• [Problem] The required output is the exact run of lines below that opens at the line with "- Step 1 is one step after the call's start" and closes at the line with "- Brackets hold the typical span".

• [Material for the task]

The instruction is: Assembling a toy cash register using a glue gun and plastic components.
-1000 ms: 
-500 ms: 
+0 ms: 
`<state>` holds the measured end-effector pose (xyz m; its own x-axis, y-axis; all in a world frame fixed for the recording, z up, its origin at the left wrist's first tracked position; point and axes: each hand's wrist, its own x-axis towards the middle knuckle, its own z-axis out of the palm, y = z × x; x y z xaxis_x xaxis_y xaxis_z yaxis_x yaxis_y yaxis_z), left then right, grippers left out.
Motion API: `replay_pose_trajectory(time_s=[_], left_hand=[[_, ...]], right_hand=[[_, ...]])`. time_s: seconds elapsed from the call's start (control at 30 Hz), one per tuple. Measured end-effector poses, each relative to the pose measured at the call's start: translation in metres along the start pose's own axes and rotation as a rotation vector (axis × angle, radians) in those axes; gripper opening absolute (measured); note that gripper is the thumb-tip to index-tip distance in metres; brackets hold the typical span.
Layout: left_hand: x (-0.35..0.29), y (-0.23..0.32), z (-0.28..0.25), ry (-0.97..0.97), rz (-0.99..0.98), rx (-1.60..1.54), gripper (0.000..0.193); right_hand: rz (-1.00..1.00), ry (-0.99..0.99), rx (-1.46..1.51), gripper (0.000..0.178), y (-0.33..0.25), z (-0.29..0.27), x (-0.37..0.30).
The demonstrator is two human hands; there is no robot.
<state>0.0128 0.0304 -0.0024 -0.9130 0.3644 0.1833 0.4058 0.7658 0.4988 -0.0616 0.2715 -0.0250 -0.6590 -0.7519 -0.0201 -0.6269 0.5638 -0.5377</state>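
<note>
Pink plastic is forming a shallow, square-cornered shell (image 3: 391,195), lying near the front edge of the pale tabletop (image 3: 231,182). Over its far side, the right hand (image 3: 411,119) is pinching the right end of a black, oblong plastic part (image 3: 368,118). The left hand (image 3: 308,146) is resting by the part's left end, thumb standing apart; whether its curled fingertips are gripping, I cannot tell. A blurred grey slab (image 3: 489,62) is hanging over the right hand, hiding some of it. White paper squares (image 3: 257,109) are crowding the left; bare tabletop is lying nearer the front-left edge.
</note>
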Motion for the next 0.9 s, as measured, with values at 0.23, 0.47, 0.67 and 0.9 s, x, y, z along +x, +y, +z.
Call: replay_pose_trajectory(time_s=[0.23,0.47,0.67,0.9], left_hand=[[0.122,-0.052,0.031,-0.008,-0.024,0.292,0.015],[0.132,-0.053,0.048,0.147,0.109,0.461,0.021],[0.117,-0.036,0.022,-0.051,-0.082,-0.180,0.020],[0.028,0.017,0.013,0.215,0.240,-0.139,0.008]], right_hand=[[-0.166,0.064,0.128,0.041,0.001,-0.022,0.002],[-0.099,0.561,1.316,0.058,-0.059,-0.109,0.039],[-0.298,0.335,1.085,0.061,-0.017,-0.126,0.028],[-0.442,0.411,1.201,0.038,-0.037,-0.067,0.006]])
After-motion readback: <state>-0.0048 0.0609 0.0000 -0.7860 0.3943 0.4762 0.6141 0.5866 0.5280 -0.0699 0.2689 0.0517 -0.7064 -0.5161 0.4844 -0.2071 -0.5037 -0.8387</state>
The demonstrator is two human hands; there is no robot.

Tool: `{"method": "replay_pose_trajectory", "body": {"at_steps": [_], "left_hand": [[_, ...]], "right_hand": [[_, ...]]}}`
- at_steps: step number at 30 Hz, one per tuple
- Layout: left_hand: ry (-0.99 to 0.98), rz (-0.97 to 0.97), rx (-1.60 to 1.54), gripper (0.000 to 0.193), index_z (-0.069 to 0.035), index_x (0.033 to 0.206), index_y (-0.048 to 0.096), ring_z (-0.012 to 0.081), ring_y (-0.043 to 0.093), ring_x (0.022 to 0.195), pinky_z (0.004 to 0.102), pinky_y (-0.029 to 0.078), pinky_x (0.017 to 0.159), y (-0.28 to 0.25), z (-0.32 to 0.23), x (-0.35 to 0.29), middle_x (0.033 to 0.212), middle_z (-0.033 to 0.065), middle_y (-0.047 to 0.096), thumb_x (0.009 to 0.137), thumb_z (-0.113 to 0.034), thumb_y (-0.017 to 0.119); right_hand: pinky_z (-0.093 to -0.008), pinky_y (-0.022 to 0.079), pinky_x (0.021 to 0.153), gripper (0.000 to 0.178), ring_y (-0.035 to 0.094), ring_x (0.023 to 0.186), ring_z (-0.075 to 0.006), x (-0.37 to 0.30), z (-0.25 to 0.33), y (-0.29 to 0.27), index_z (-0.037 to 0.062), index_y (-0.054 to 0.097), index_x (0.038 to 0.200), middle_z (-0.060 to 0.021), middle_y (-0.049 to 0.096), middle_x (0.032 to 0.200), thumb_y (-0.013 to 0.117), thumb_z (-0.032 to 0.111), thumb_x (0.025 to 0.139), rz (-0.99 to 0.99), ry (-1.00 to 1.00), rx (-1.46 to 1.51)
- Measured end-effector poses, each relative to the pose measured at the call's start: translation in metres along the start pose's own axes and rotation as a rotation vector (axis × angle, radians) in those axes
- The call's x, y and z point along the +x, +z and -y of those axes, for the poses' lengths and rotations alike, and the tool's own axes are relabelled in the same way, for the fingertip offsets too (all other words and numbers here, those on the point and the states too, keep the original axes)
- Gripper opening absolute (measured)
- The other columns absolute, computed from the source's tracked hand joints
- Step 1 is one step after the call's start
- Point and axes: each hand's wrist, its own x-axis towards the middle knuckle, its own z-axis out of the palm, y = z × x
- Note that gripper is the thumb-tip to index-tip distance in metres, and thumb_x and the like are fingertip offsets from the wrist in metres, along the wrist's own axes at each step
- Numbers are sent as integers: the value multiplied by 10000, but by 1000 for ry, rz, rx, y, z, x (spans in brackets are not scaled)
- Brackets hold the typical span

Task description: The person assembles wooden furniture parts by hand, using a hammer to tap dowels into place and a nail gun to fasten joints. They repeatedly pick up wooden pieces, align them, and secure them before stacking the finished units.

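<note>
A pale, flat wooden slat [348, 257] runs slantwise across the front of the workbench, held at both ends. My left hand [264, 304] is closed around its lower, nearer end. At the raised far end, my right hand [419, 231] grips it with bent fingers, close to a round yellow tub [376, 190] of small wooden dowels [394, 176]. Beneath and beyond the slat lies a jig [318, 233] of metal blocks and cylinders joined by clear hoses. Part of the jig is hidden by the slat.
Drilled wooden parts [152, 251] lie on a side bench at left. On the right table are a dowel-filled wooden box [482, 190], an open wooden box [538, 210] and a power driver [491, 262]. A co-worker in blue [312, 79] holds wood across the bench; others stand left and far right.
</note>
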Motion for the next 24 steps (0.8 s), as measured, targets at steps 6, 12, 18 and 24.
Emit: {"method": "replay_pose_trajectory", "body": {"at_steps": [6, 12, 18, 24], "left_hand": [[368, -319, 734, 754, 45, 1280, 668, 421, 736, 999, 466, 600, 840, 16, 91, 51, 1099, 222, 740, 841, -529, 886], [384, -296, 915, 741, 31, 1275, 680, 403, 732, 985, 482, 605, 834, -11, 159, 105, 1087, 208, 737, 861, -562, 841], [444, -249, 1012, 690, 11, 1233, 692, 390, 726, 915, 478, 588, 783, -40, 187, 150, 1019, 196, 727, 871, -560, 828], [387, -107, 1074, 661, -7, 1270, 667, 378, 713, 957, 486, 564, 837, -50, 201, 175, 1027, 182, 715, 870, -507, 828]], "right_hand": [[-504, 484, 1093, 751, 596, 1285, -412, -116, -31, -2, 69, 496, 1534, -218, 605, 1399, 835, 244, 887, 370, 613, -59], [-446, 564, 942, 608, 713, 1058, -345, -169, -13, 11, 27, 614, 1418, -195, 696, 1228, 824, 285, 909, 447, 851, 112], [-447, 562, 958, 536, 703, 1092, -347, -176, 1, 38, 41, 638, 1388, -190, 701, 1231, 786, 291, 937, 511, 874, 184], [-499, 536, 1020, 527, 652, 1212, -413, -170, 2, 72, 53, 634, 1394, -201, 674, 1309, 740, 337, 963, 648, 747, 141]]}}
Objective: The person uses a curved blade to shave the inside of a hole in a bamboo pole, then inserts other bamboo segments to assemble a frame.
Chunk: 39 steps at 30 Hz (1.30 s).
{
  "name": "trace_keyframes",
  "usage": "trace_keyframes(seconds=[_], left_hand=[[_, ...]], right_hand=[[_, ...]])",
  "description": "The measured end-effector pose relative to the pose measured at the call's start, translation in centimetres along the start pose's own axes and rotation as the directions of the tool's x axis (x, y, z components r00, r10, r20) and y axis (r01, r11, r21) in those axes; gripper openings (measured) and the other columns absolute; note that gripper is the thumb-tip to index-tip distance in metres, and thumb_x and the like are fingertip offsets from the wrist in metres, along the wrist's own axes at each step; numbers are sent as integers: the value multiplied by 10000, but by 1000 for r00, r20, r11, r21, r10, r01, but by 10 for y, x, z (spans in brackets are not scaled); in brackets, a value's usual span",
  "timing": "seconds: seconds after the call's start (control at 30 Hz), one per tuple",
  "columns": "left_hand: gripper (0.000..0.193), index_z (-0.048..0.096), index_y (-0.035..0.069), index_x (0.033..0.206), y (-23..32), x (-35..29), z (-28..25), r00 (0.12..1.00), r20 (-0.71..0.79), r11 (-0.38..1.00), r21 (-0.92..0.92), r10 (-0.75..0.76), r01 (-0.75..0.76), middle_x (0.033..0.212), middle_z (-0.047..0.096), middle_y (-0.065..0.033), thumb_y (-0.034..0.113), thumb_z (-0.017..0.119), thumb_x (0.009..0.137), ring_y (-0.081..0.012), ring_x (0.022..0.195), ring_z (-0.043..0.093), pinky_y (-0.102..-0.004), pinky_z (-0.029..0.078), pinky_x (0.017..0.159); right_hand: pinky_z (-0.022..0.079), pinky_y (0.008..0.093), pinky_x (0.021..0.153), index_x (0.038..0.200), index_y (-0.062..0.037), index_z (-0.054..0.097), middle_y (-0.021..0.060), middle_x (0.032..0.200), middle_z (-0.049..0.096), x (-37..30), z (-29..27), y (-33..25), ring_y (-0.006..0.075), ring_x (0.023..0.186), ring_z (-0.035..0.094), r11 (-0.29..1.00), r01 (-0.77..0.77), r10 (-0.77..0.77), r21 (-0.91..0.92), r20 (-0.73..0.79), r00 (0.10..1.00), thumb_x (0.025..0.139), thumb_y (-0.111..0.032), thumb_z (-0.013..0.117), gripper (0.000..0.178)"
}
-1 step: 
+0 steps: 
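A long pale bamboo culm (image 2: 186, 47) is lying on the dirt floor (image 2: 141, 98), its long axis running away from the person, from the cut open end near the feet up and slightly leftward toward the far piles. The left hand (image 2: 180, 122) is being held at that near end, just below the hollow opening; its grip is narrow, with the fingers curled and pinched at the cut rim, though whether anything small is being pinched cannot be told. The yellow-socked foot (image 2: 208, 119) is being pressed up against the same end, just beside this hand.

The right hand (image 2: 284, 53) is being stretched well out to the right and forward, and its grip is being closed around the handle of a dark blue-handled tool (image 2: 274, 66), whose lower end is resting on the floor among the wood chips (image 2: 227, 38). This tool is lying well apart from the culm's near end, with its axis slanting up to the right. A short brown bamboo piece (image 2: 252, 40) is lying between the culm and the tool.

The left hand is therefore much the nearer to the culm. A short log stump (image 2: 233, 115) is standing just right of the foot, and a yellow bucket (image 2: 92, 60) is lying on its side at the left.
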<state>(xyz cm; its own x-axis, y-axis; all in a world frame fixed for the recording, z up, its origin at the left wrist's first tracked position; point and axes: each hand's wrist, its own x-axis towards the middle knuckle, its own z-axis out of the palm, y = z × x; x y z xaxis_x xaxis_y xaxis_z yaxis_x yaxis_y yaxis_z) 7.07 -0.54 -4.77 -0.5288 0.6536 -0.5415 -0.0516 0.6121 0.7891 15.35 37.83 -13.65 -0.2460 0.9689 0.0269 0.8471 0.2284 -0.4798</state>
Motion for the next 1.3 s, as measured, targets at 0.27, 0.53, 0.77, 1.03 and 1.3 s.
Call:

• [Reply to the task]
- Step 1 is one step after the call's start
- Point and axes: each hand's wrist, its own x-axis towards the middle knuckle, its own z-axis out of the palm, y = z × x
- Note that gripper is the thumb-tip to index-tip distance in metres, and thumb_x and the like are fingertip offsets from the wrist in metres, along the wrist's own axes at each step
- Numbers are sent as integers: the value multiplied by 10000, but by 1000 for ry, rz, rx, y, z, x (spans in brackets are not scaled)
- Brackets hold the typical span

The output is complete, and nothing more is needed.